Set down, character for character, everything in the records below from the line holding "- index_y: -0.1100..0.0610" down to the line holding "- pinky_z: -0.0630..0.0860", and no other line.

------ DATA TO PROCESS ------

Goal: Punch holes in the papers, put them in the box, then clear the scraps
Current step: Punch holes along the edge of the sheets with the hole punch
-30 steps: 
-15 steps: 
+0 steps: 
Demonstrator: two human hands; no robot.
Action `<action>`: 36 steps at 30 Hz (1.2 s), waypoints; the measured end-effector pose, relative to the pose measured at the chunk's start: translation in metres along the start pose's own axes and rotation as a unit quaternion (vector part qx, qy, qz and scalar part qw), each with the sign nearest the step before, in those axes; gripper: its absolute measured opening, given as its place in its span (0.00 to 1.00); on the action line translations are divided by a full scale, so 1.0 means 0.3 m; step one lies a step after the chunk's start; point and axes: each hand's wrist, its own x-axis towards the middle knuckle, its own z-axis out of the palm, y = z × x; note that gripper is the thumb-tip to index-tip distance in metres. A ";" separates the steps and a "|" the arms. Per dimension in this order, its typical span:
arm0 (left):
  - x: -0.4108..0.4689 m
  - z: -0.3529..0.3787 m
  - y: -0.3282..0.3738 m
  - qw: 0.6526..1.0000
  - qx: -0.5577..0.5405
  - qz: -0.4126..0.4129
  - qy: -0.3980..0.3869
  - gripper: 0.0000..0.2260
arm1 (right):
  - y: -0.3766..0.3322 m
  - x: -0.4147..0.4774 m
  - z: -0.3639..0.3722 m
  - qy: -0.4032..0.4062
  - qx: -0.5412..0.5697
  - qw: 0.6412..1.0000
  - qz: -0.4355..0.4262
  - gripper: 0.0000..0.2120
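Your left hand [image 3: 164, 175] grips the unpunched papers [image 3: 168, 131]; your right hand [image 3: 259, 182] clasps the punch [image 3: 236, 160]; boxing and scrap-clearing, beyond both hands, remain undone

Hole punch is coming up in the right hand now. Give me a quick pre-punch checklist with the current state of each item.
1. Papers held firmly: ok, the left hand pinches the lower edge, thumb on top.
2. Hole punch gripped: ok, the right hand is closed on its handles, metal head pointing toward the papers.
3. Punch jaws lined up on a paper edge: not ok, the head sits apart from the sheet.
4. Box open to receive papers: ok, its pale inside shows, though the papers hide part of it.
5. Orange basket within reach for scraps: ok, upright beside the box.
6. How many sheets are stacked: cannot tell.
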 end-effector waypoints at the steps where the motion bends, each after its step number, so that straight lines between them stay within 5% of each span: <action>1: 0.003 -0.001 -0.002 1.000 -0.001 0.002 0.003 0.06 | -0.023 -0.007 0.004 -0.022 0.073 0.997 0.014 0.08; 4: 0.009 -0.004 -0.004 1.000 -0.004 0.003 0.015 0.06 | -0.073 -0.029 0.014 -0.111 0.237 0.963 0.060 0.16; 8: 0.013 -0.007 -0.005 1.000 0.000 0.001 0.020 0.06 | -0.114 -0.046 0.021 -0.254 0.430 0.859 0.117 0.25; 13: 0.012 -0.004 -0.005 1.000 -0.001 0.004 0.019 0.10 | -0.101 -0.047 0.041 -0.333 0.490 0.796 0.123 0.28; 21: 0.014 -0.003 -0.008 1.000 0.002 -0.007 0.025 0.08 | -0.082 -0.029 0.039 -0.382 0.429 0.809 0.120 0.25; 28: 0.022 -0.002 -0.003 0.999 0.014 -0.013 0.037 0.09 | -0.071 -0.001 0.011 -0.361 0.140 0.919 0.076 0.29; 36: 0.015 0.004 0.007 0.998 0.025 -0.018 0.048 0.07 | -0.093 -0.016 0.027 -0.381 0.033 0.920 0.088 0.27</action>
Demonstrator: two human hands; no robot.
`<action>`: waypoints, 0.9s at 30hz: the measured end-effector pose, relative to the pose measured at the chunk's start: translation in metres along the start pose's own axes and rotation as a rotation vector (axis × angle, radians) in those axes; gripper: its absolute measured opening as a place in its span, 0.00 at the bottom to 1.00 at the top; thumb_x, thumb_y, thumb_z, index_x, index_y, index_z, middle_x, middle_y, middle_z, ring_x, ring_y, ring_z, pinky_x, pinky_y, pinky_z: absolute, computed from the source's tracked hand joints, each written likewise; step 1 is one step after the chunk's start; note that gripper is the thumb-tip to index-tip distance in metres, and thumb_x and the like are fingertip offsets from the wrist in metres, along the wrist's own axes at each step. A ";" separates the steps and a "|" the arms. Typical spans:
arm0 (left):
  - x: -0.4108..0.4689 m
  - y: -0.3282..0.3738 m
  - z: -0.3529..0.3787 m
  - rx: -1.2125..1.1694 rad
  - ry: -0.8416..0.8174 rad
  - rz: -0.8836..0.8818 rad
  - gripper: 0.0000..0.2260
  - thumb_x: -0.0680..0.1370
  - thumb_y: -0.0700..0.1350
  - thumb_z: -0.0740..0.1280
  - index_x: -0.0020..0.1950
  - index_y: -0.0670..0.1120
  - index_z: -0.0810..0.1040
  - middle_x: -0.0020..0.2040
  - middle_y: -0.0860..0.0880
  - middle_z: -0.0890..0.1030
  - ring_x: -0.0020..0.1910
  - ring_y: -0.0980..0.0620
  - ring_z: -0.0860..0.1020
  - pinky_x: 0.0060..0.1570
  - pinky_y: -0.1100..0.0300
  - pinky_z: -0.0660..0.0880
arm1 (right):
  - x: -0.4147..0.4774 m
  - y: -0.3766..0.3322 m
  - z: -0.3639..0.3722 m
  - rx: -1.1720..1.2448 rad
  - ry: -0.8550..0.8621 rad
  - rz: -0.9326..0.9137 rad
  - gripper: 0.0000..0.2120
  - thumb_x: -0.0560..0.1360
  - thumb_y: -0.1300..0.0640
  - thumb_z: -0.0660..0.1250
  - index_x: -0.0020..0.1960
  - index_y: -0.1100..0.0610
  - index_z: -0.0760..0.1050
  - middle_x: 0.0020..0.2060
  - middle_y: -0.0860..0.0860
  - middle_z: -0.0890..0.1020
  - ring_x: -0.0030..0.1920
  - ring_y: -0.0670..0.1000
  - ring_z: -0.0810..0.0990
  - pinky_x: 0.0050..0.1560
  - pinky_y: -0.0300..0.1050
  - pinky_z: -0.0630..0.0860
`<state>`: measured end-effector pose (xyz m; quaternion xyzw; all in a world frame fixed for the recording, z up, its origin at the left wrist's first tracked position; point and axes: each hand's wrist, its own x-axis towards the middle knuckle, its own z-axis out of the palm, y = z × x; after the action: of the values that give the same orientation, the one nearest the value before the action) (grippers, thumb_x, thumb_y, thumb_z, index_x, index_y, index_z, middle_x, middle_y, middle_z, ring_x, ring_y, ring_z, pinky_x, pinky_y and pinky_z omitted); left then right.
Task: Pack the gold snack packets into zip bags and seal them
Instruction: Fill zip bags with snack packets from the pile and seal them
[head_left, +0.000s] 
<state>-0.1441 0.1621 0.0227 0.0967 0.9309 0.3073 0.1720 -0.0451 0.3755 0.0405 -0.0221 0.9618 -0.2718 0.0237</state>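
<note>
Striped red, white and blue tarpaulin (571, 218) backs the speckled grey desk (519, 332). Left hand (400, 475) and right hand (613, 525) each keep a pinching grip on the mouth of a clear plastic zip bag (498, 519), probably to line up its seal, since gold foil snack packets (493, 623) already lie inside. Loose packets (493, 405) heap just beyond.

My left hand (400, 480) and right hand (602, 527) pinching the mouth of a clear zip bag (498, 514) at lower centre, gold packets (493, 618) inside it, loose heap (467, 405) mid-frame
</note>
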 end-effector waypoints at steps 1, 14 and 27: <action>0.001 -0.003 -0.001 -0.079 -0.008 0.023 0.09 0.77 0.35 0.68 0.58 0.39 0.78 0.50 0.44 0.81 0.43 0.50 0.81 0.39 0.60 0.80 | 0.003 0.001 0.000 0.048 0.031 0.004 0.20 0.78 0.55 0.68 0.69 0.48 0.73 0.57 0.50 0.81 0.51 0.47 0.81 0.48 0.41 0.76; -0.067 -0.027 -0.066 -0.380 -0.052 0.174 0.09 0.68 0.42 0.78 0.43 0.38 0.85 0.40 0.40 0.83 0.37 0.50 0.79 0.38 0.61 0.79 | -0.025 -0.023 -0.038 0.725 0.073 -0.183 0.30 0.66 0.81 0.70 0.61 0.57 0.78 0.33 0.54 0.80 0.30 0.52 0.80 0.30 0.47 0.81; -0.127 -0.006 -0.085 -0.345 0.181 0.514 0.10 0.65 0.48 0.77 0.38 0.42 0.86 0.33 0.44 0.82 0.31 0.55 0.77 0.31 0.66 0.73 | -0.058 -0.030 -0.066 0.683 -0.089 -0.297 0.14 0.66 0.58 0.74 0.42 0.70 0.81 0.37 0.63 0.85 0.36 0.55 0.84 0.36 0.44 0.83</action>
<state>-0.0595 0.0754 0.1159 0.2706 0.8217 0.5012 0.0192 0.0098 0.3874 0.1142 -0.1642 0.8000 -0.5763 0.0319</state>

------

- [RESPONSE AREA]:
  - index_y: -0.1100..0.0610
  - index_z: -0.0760..0.1050
  - middle_x: 0.0020..0.2060
  - middle_y: -0.0860..0.0860
  - middle_z: -0.0890..0.1020
  - ring_x: -0.0030..0.1920
  - ring_y: -0.0670..0.1000
  - ring_z: -0.0810..0.0990
  - pinky_x: 0.0050..0.1560
  - pinky_y: -0.0300..0.1050
  - pinky_z: -0.0630..0.0860

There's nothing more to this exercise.